▶ **WORK INSTRUCTIONS**:
Which lines have the string "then"? Copy all of them from the entries below.

= = = =

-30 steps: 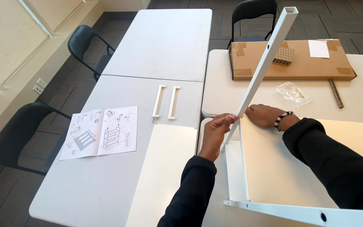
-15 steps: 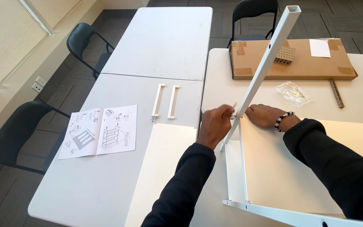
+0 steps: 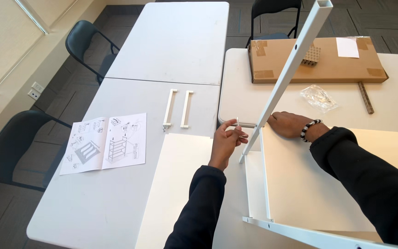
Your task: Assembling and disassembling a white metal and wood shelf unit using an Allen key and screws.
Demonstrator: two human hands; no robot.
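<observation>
My left hand pinches a small metal key-like tool just left of the white metal post, which leans up and away from the corner of a white shelf panel. My right hand rests flat on the far corner of that panel, beside the foot of the post; a beaded bracelet circles its wrist. A white metal rail runs along the panel's near edge. Both sleeves are dark.
Two short white bars lie on the left table beside an open instruction sheet. Another white panel lies at the near left. A cardboard box, a plastic bag of hardware and black chairs stand farther off.
My left hand has drawn slightly left, away from the post, and now holds the small tool upright in its fingertips. The right hand and post have stayed put.
</observation>
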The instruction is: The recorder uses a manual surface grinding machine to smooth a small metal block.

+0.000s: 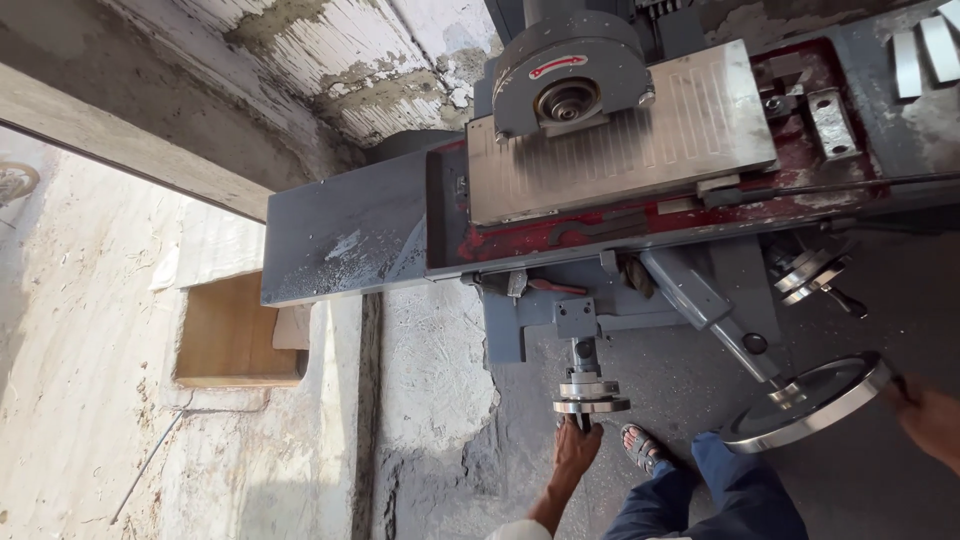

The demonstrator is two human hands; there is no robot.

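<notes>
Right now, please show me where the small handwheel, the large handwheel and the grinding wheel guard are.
small handwheel (591, 404): head view, on its rim.
large handwheel (812, 400): head view, on its face.
grinding wheel guard (570, 70): head view, on its grey front cover.

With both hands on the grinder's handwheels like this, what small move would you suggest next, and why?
Probably a slight turn of the small handwheel with the left hand, which grips its handle. The grinding wheel sits over the rear left part of the bare magnetic table, so a careful feed seems sensible. The right hand rests at the large handwheel, ready for traverse.
</notes>
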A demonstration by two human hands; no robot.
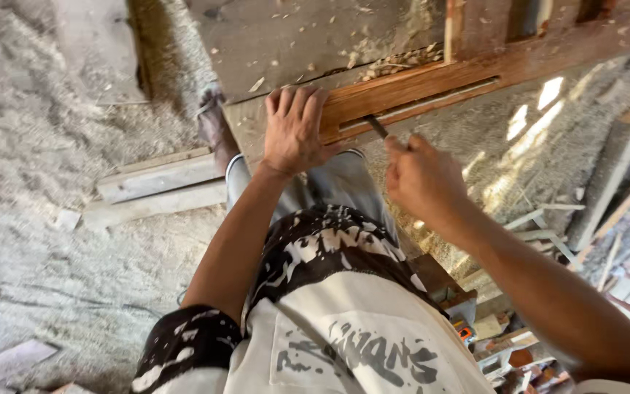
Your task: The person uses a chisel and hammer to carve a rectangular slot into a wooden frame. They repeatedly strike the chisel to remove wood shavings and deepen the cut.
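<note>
Sawdust is covering the floor (52,219) all around me, with loose planks (158,182) lying at my left and offcuts piling up at lower right. I am leaning over a reddish beam (432,84) that is running along the near edge of a grey board (293,36). My left hand (293,131) is pressing flat, fingers spread, on the beam's left end and gripping nothing. My right hand (424,179) is curling tight round a chisel (379,129), whose dark blade is poking out toward a long slot (421,102) in the beam's face.

By my judgement the slot is already cut along most of its length, and the blade is working at its left end, so cleaning or squaring seems to be what is left. Chips (399,62) are lying heaped on the board just behind the beam. No container is showing clearly; the clutter at lower right is too small to sort out.
</note>
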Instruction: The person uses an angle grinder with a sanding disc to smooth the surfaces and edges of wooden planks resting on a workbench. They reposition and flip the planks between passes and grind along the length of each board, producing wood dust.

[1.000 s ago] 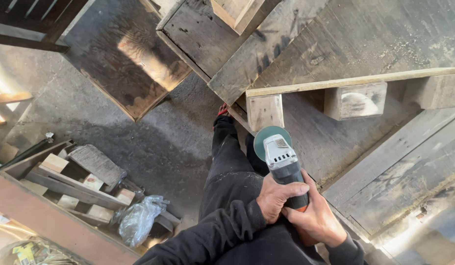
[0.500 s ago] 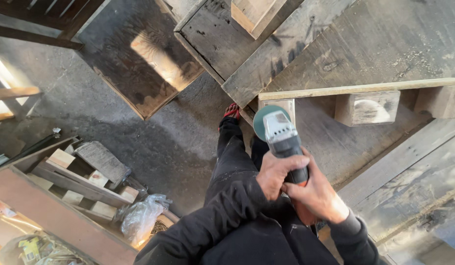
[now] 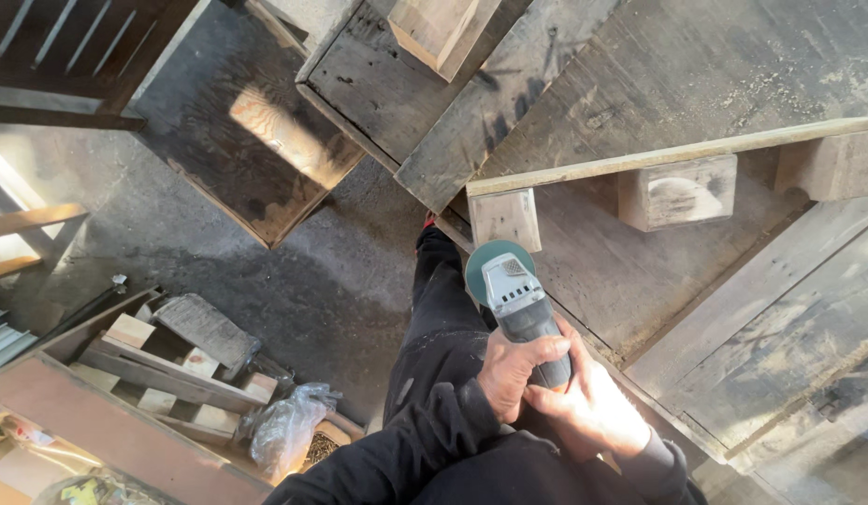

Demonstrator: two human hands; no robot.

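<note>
**Both hands on a grinder beside the pallet**

On the right and far side, a big weathered wooden pallet (image 3: pixel 696 84) filled most of the scene, its grey boards dusted with sawdust and a pale plank (image 3: pixel 677 151) lying across three wooden blocks. A grey concrete floor (image 3: pixel 294 281) spread to the left, partly in shadow, with a dark board (image 3: pixel 266 150) lying flat on it. At near left stood an open wooden crate (image 3: pixel 88 421) holding short offcuts of timber, with a crumpled clear plastic bag (image 3: pixel 284 425) just beside it. Near the centre, an angle grinder (image 3: pixel 518 304) with a green guard pointed at the nearest block (image 3: pixel 505 218). The left hand (image 3: pixel 516 369) was clenched around its dark body, and the right hand (image 3: pixel 588 411), in bright sun, grasped the rear of the handle.
</note>
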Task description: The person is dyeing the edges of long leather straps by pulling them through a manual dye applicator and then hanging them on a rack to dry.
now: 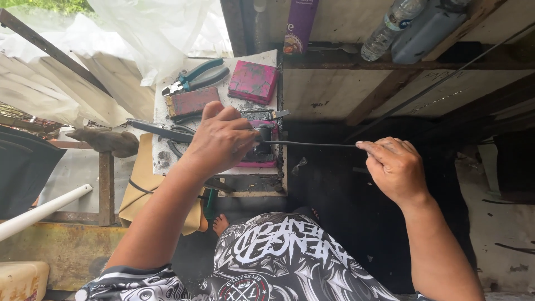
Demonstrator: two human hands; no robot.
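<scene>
Thin black rod held between both your hands, off the bench's right edge.
Your left hand (pixel 223 139) has fingers closed over the rod (pixel 312 144) at a dark block on the bench (pixel 161 111); your right hand (pixel 395 164) pinches its free end. Pliers (pixel 195 77) and a pink block (pixel 253 81) lie at the far edge.

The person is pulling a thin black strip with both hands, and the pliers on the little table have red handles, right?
Not quite. In the head view the pliers have green-blue handles, not red. The red-pink things beside them are flat blocks. The rest holds: the left hand and right hand hold a thin black strip stretched between them, and the pliers lie on the little table.
</scene>
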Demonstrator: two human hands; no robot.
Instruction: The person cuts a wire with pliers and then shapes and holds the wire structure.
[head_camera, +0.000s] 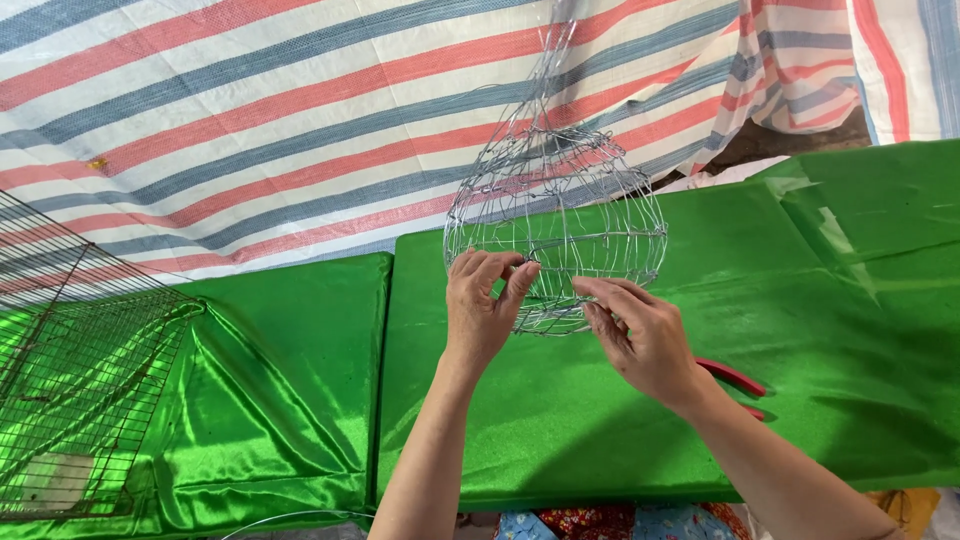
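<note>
A rounded silver wire cage frame (590, 190) hangs in the air above a table covered in shiny green cloth (860, 330). Its wires gather into a narrow neck at the top. My left hand (483, 310) pinches wires on the frame's lower left side. My right hand (640, 335) grips a thin wire at the frame's lower middle. Both hands hold the frame up off the cloth.
Red-handled pliers (735, 380) lie on the cloth under my right wrist. A flat dark wire mesh panel (80, 390) rests at the left on a second green-covered surface (290, 400). A red, white and blue striped tarp (250, 120) hangs behind.
</note>
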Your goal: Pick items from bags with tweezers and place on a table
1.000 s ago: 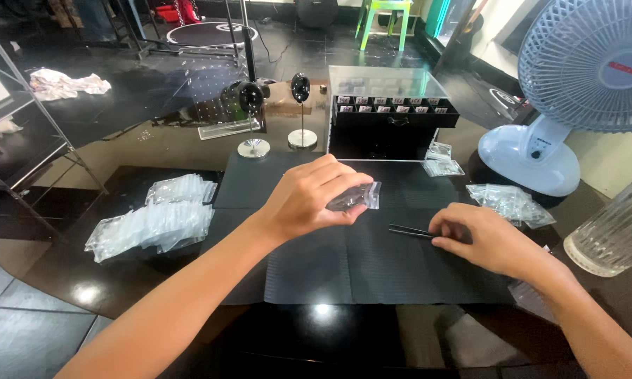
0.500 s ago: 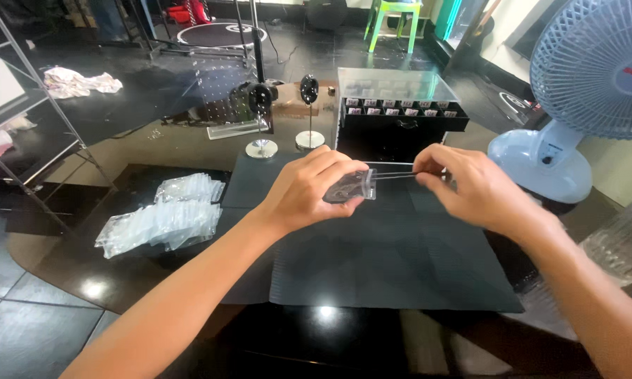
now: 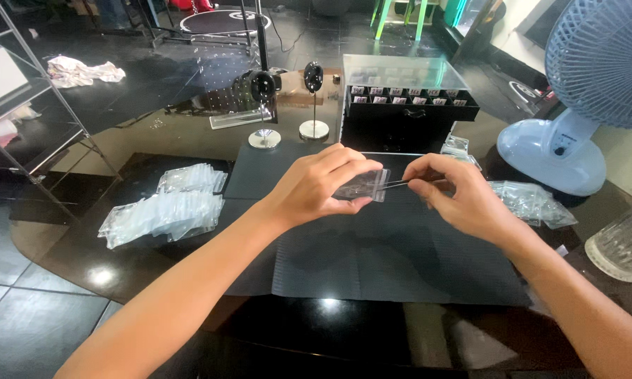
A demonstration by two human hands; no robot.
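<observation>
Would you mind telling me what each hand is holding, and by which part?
The left hand pinches a small clear bag by its left side. The right hand grips thin tweezers at their rear end, tips at the bag's mouth.

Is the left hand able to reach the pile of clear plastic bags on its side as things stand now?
Probably yes. The pile of clear plastic bags lies uncovered on the table, left of the left hand, with nothing between them. But that hand now holds a small clear bag.
</observation>
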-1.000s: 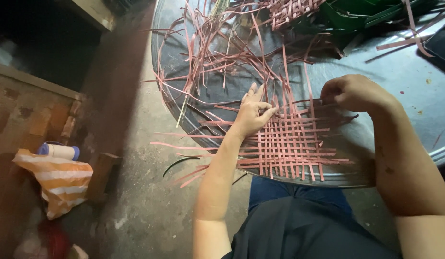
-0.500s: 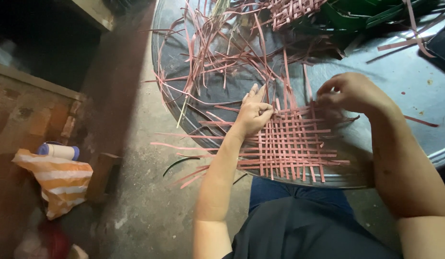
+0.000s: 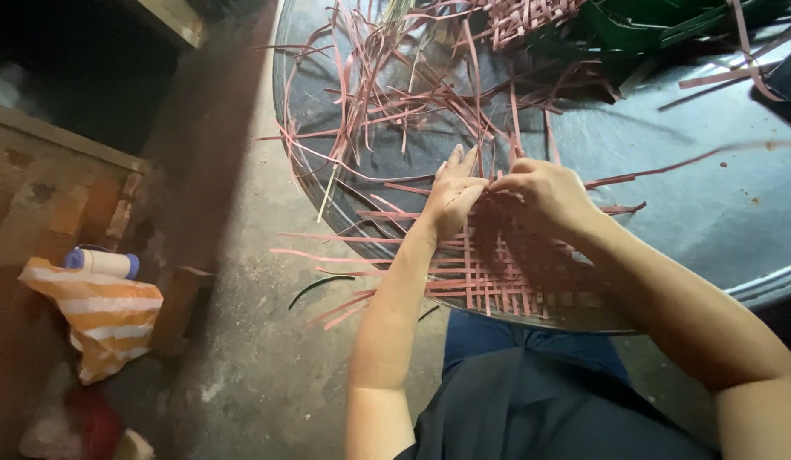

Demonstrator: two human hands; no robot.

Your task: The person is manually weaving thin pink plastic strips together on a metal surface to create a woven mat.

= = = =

▶ **WRITTEN SOLUTION**:
Task description: The person is dyeing the edges of long leather straps by pulling them through a manual dye applicator and then hanging them on a rack to dry.
Instruction: The person cuts a wire with pliers and then shapes and holds the wire structure.

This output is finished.